AVI Formation in 3gt and 5gt Seedlings. (A–F) Three-day-old 3gt and 5gt mutants and wild-type (Col) seedlings treated with 100 μM naringenin (+Nar), treated or not treated with 1 mM vanadate (Na₃VO₄, +/–Van). Scale bars: A–F: 0.5 mm. (G, H) Microscopic view of Col and 5gt mutant cells (adaxial side of the cotyledons), treated with 100 μM naringenin (+Nar). Scale bar G–H: 30 μm.

Figure 5.

Quantification of AVI and NRSB Numbers in 3gt, 5gt, and Col Seedlings Induced with Naringenin. (A) Number of AVIs and (B) number of neutral red staining sub-vacuolar structures (NRSBs) present in 5gt and wild-type (Col) seedlings treated with 100 μM naringenin (+Nar), treated or left untreated with 1 mM vanadate (+/–Van). Seedlings were observed 24 h after the addition of naringenin and vanadate.

Figure 6.

Effect of Vanadate on Anthocyanin Profiles. HPLC chromatograms of anthocyanins (520 nm) of 3-day-old wild-type (Col) or 5gt seedlings grown in the presence (+Nar) of 100 μM naringenin, with or without the addition of 1 mM vanadate (+/–Van).

Figure 7.

Autophagic Mutants and Anthocyanin Accumulation. (A) Spectrophotometric measurement (520 nm) of anthocyanin content of atg5, atg9, atg10, and wild-type (Col) seedlings 4 and 5 d after germination (DAG) grown in AIC. Anthocyanin accumulation levels correspond to arbitrary units obtained by dividing the absorbance at 520 nm by the mass of the starting plant material and the volume fraction used in the measurements. (B) Microscopic pictures of atg5, atg9, atg10, and wild-type (Col) seedlings 4 and 5 days after germination (DAG) grown in AIC.

Figure 8.

Autophagic Mutants and Anthocyanin Profiles.
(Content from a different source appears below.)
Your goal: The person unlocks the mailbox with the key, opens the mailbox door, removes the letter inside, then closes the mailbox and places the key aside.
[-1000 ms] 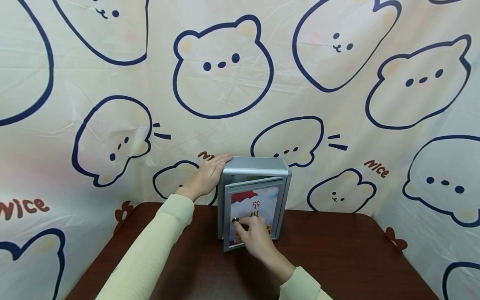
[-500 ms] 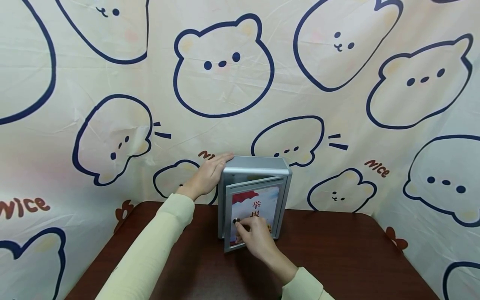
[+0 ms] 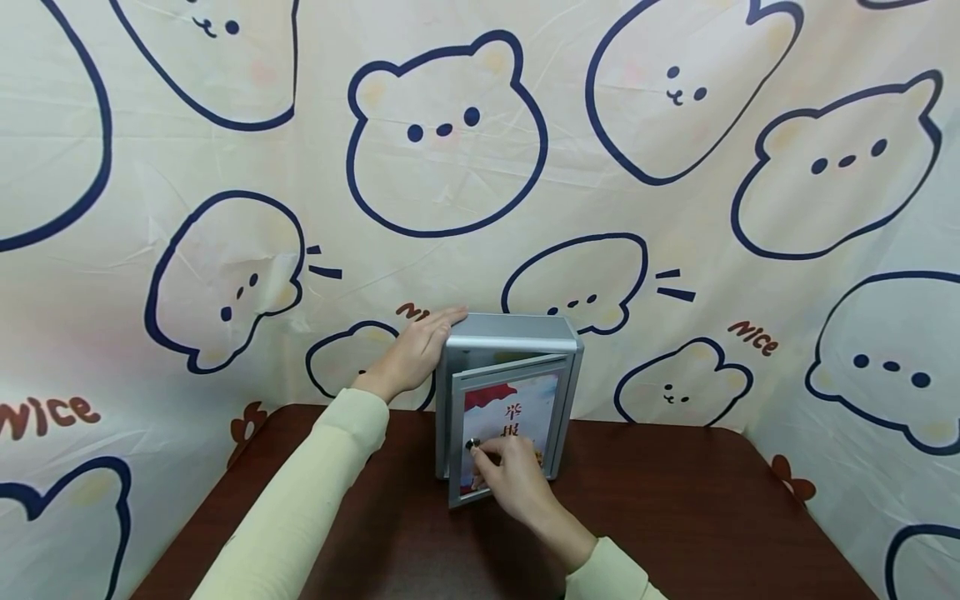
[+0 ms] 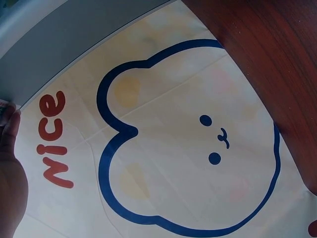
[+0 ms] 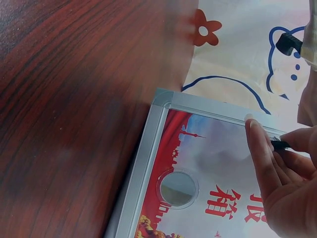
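A silver metal box [image 3: 517,332] stands upright on the table, its framed front door [image 3: 495,408] ajar at the left side. Red Chinese characters and a red banner are printed on the door panel. My left hand [image 3: 408,354] rests on the box's top left edge; in the left wrist view only part of that hand [image 4: 12,183] shows. At the door's left side sits a small lock [image 3: 472,443]. My right hand [image 3: 513,475] pinches a small black-headed key [image 5: 280,144] there between thumb and finger. The key's tip is hidden.
The dark red-brown wooden table [image 3: 675,500] extends around the box on both sides and in front. Close behind hangs a pale cloth [image 3: 450,183] printed with cartoon animals. A round clear window [image 5: 178,189] is set in the door's lower part.
The door's left edge, with the lock and my right hand, has shifted very slightly outward toward me. My left hand stays on the box top.
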`<state>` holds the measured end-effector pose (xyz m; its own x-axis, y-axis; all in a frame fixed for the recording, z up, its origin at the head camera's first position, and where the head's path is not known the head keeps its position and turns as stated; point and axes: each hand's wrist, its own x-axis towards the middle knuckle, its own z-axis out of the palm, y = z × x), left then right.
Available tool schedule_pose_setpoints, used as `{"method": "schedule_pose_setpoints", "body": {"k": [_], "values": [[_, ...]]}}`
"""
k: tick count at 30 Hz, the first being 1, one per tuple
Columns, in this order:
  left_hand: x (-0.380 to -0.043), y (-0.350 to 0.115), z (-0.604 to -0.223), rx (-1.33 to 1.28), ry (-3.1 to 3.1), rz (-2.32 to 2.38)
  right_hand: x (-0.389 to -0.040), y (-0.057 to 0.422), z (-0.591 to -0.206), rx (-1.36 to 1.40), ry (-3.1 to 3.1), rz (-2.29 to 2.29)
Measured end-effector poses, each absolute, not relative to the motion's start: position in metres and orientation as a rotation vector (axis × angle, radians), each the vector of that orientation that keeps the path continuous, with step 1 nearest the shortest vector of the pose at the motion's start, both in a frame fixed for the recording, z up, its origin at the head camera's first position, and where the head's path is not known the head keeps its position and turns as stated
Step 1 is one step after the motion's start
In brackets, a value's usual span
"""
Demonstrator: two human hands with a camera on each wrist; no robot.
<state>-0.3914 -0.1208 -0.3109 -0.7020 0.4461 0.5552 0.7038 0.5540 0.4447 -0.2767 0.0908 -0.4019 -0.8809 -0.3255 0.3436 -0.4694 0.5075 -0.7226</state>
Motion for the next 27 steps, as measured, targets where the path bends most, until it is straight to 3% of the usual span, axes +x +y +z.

HPLC chromatograms of anthocyanins (520 nm) of atg5, atg9, atg10, and wild-type (Col) seedlings 5 DAG grown in AIC in the absence (left panel) or presence of 1 mM vanadate (Van).

Figure 9.

AVI and NRSB Formation in Autophagic Mutants. (A) Number of AVIs and (B) number of neutral red staining sub-vacuolar structures (NRSBs) present in agt mutants and wild-type (Col) seedlings 4 or 5 DAG treated with 100 μM naringenin (+Nar), treated or left untreated with 1 mM vanadate (Van). Seedlings were observed 24 h after the addition of naringenin and/or vanadate. Asterisks indicate a significant difference compared to the wild-type values (one asterisk: P < 0.1; two-sided t-test and two asterisks: P < 0.05; two-sided t-test).